The genetic groups they identified represented the slow process of adaptation and mutation as humanity spread across the world.

"This analysis tells you the great swath of human history, more elegantly, more completely and better than anyone has done it before," King said.

Such studies are stirring a fierce debate over the proper place of racial categories in medical research and public health.

Last year, the New England Journal of Medicine concluded in an editorial that " 'race' is biologically meaningless."

Nature Genetics warned of the "confusion and potential harmful effects of using 'race' as a variable in medical research."

But as a matter of public health, racial labels have traditionally been a measure of life and death.

Infant mortality has been about twice as high for blacks as for whites since 1950; Native Americans have substantially higher rates of death from unintentional injuries than any other group; and, compared with whites, native Hawaiians are more likely to die from heart disease, cancer and diabetes.

Blacks, Ashkenazi Jews, Chinese, Asian Indians and other groups in America can have different -- and potentially dangerous -- reactions to common medications such as heart drugs, tranquilizers and painkillers. Many common diseases have a genetic component.

In the absence of any reliable scientific definition of race, such categories can easily be misleading or misconstrued.

Comparing birth and death certificates for 120,000 babies who died in the early 1980s, for example, the U.S. Centers for Disease Control and Prevention found that many had been identified as one race at birth and another at death.

Researchers also may find an inherited, racial linkage where none exists, or overlook the medical effects of what people eat, where they live and how they are treated. Even when groups are closely related genetically, ethnic variations in diet can radically alter reactions to medications and other important medical characteristics, research shows.

"That is the danger," said Arno Motulsky, a geneticist at the University of Washington.

When it comes to the genetics of human variation, humans differ most importantly in ways largely invisible to the eye, researchers discovered.

The physical characteristics so often taken as hallmarks of racial origin -- skin color, hair texture or the shape of nose and lips -- are poor clues to ancestry, according to a new DNA analysis of the people of Brazil, published this week in the Proceedings of the National Academy of Sciences.
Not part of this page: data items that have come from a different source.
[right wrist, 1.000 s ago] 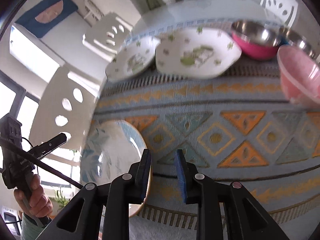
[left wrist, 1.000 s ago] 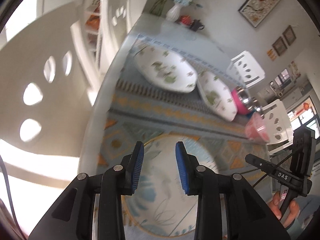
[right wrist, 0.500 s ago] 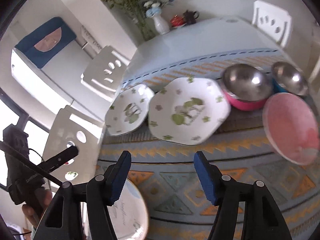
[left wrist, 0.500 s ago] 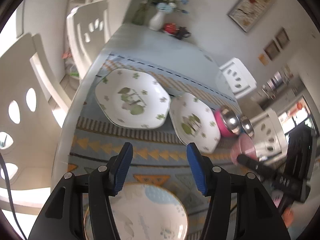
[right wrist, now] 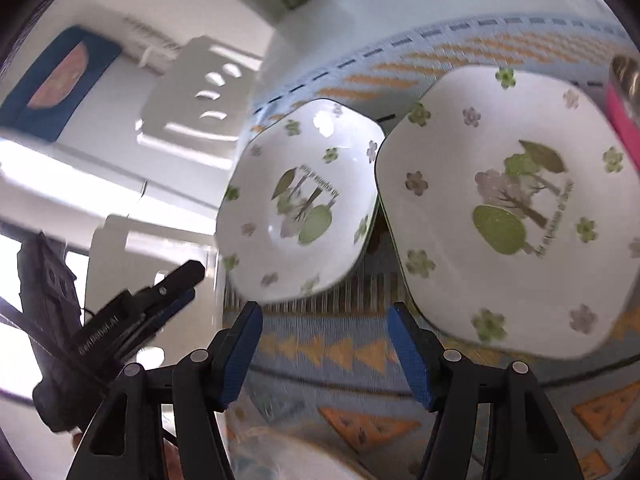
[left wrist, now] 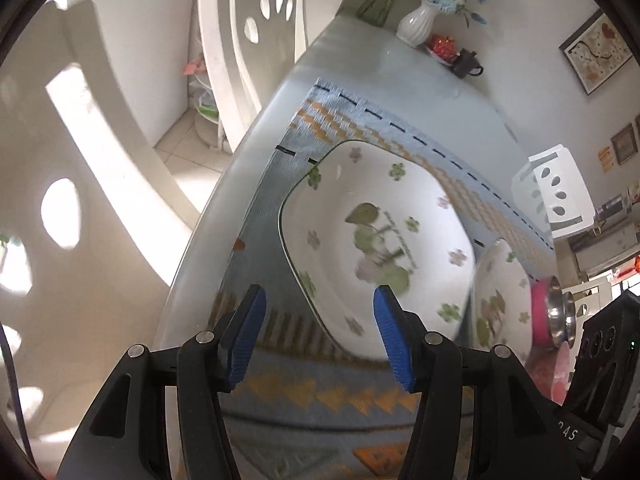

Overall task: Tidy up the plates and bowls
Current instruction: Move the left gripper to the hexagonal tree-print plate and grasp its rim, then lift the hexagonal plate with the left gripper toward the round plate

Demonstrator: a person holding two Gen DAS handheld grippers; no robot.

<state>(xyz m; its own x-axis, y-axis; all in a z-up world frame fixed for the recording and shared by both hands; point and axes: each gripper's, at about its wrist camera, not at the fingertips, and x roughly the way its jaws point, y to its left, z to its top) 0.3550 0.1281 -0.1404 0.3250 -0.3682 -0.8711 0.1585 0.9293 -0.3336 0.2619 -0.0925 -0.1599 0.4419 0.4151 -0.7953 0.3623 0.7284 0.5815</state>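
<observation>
Two white eight-sided plates with green leaf and flower prints lie side by side on a patterned table runner. In the left wrist view the left plate [left wrist: 376,236] fills the middle and the second plate [left wrist: 500,300] lies to its right. My left gripper [left wrist: 318,340] is open and empty, just short of the left plate's near rim. In the right wrist view the left plate [right wrist: 304,208] and the right plate [right wrist: 512,216] lie ahead of my right gripper [right wrist: 324,348], which is open and empty before the gap between them.
A pink bowl with a steel bowl inside [left wrist: 550,316] stands right of the plates, and shows at the right edge [right wrist: 624,112]. White chairs [left wrist: 248,40] stand along the table's left side. A vase [left wrist: 418,26] and teapot [left wrist: 468,62] stand at the far end.
Both grippers have opened wide and moved forward, away from the blue-patterned plate near the front edge and up to the two leaf-print plates.
</observation>
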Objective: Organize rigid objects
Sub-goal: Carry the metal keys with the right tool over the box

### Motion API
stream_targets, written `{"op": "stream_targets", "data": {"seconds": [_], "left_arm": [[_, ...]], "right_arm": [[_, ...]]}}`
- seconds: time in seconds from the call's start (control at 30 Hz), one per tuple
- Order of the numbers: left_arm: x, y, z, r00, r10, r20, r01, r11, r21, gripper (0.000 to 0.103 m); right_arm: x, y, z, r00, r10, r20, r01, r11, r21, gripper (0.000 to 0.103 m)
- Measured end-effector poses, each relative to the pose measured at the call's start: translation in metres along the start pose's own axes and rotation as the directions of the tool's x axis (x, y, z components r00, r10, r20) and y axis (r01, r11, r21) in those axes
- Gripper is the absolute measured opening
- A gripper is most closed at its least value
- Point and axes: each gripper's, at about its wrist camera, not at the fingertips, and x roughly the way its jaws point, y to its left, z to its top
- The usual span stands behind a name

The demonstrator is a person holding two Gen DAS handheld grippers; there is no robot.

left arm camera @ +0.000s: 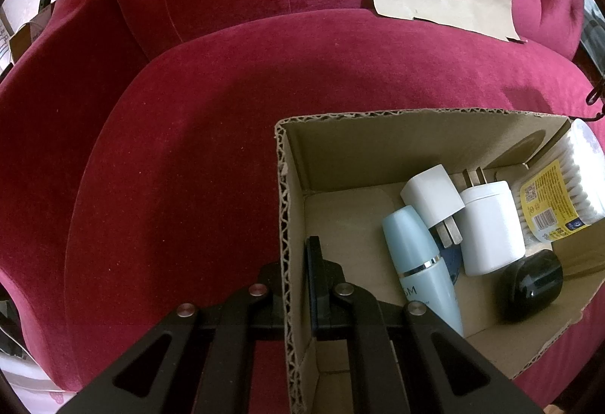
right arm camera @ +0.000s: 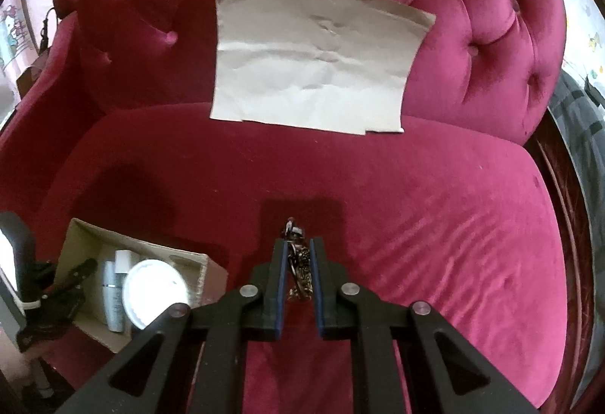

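- Left gripper (left arm camera: 298,285): its two black fingers are clamped tight on the box wall (left arm camera: 284,225), one finger outside and one inside.
- Right gripper (right arm camera: 298,262): held above the seat, its blue-padded fingers (right arm camera: 280,281) nearly together, pinching a small dark trinket (right arm camera: 300,272).

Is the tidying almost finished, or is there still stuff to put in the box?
Nearly done, it looks like. The cardboard box on the red sofa already holds a blue bottle, a white charger, a white jar, cotton swabs and a black object. The left gripper clamps the box wall. The right gripper holds a keychain, not yet boxed. Nothing else loose shows except a paper sheet.
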Motion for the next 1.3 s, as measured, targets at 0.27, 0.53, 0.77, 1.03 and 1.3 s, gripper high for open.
{"op": "stream_targets", "data": {"seconds": [0.27, 0.53, 0.77, 1.03, 1.3], "left_arm": [[-0.001, -0.001, 0.0, 1.0, 0.0, 0.001, 0.0, 1.0, 0.0, 0.006], [-0.002, -0.001, 0.0, 1.0, 0.001, 0.004, -0.001, 1.0, 0.0, 0.006], [-0.001, -0.001, -0.001, 1.0, 0.0, 0.005, 0.0, 1.0, 0.001, 0.006], [-0.001, -0.001, 0.0, 1.0, 0.0, 0.003, 0.0, 1.0, -0.002, 0.006], [-0.002, -0.001, 0.0, 1.0, -0.001, 0.003, 0.001, 1.0, -0.002, 0.006]], "right_arm": [[-0.021, 0.029, 0.004, 0.999, 0.041, 0.023, -0.04, 0.998, -0.048, 0.01], [-0.039, 0.068, 0.008, 0.992, 0.12, 0.037, -0.116, 0.988, -0.101, 0.01], [-0.043, 0.102, 0.006, 0.984, 0.175, 0.028, -0.169, 0.975, -0.143, 0.01], [-0.036, 0.128, -0.004, 0.978, 0.209, 0.001, -0.206, 0.963, -0.173, 0.01], [-0.02, 0.145, -0.015, 0.974, 0.224, -0.036, -0.227, 0.956, -0.188, 0.01]]}}
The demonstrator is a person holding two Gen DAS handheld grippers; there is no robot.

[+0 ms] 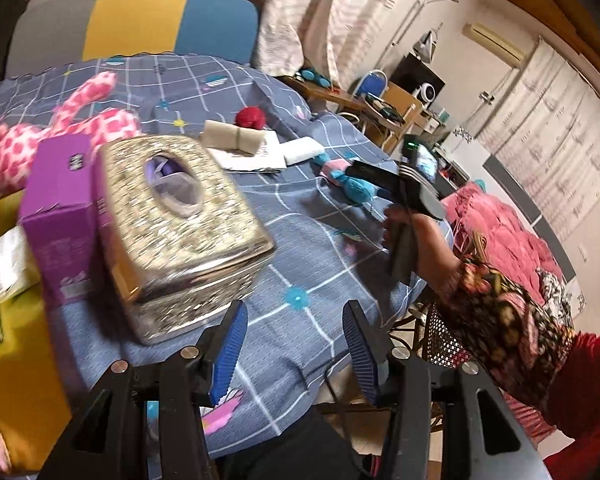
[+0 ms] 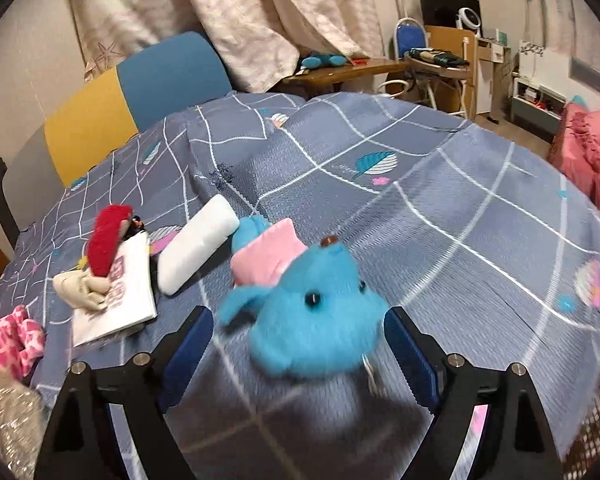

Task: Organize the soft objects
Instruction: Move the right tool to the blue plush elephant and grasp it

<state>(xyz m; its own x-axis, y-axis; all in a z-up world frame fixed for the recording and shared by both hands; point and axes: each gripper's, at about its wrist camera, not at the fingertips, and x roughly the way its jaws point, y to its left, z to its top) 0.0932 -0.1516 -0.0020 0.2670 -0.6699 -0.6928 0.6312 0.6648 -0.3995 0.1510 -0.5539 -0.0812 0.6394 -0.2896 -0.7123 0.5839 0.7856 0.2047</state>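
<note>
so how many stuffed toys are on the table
2, maybe more hidden: a blue one between the open right tongs, and a pink spotted one at the far left behind the tissue box.

Two low wrist views (fisheye) over one shared blue bedspread.

Left wrist view: glitter tissue box and purple carton block the left-centre; pink spotted plush behind them at upper left. Bare tablecloth runs from between the left gripper fingers up the frame centre. Right gripper and its arm cut across centre-right.

Right wrist view: blue plush fills the gap ahead of the right gripper's spread fingers. White pad, booklet and red plush crowd the left. Whole right half of the cloth is open.
</note>
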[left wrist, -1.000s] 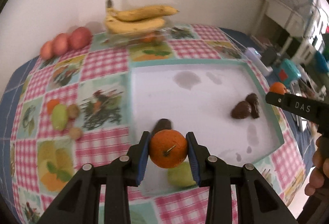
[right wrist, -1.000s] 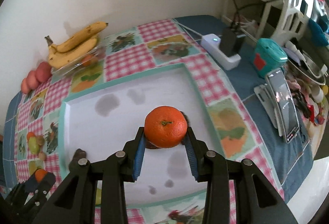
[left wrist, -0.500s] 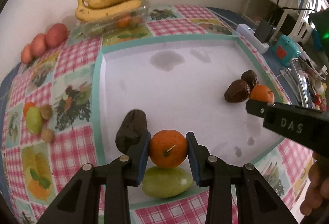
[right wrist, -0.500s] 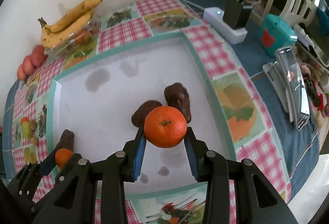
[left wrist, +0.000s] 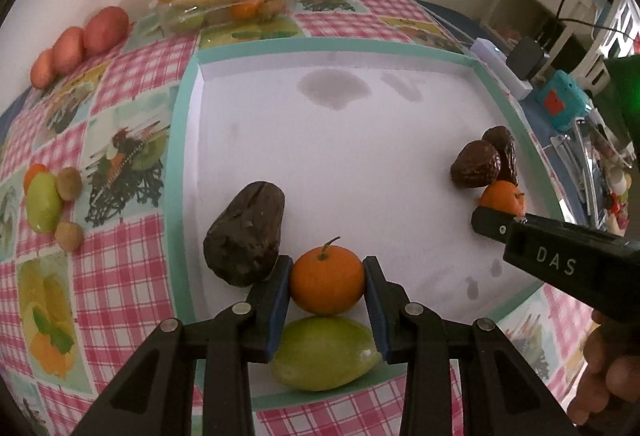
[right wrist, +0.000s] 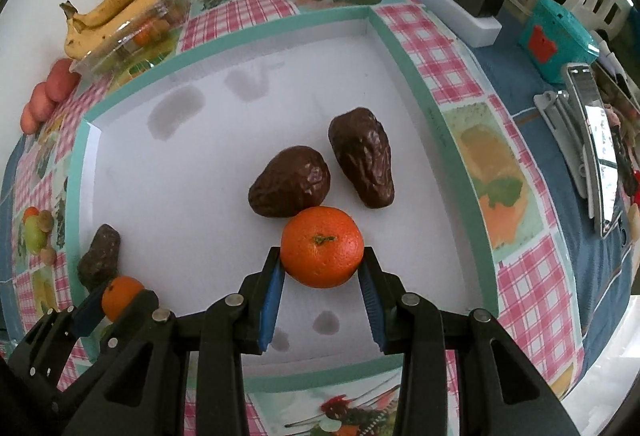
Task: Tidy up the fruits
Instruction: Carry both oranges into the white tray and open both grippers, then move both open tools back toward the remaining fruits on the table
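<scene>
The left gripper (left wrist: 326, 290) clamps a small round orange tangerine (left wrist: 326, 281); the right gripper (right wrist: 320, 276) clamps another orange tangerine (right wrist: 322, 246). Set each on the white teal-rimmed tray (left wrist: 188, 140) before releasing: the left at 5 o'clock of the dark wrinkled avocado (left wrist: 245, 234), probably just clear of the green mango (left wrist: 325, 353).

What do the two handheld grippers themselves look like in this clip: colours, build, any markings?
Both are matte black plastic. The left gripper and right gripper each have two angular fingers lined with ribbed blue pads and fastened with round silver bolts. The side of the right gripper's body carries white letters "DAS". No cables or sleeves show.
</scene>
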`<control>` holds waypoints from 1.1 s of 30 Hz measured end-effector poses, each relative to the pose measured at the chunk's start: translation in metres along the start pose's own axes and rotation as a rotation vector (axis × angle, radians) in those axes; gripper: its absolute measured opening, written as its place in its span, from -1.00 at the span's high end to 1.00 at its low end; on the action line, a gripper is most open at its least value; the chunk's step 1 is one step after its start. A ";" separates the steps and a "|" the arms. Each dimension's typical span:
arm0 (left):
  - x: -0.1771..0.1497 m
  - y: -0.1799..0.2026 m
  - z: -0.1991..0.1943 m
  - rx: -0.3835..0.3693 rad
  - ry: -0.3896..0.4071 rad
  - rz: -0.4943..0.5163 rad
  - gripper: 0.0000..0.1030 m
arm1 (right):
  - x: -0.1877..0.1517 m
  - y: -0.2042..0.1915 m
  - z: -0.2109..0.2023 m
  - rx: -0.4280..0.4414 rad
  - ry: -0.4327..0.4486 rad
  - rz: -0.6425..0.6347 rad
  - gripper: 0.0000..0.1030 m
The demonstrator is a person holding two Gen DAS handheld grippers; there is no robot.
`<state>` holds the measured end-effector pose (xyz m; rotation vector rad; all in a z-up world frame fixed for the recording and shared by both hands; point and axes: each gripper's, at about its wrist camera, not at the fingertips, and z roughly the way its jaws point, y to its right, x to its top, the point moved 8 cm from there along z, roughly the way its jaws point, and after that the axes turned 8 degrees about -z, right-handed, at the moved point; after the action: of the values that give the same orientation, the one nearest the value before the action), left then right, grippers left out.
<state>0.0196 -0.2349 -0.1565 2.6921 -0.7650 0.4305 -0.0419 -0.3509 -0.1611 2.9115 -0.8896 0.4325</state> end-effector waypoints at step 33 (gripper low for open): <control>0.007 0.017 -0.030 0.000 0.043 0.079 -0.43 | 0.015 0.009 -0.012 -0.039 0.096 -0.001 -0.32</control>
<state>0.0103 -0.2413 -0.1233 2.6503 -0.8605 0.5052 -0.0381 -0.3645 -0.1456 2.8290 -0.8735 0.5440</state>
Working in one of the world's most multicultural societies, where Africans, American Indians and European settlers have intermarried for centuries, the Brazilian scientists sought to determine how much physical appearance could predict a person's genetic ancestry. They conducted DNA analysis of several hundred Brazilian men who categorized themselves by skin color and other features.

On average, Brazilians with white skin owed almost a third of their genes to African ancestry, while those with dark skin could trace almost half their genes to European origin, the researchers determined.

"Our study makes clear the hazards of equating color or race with geographical ancestry and using interchangeable terms such as white, Caucasian and European on one hand, and black, Negro or African on the other," said geneticist Sergio Pena at the Federal University of Minas Gerais in Brazil.

"It does not make any sense to use someone's physical appearance to guess about their predisposition to hypertension or drug metabolism or anything," Pena said.

As immigration and intermarriage makes the world a more cosmopolitan place, Cho said: "in the future we will all be like Brazil."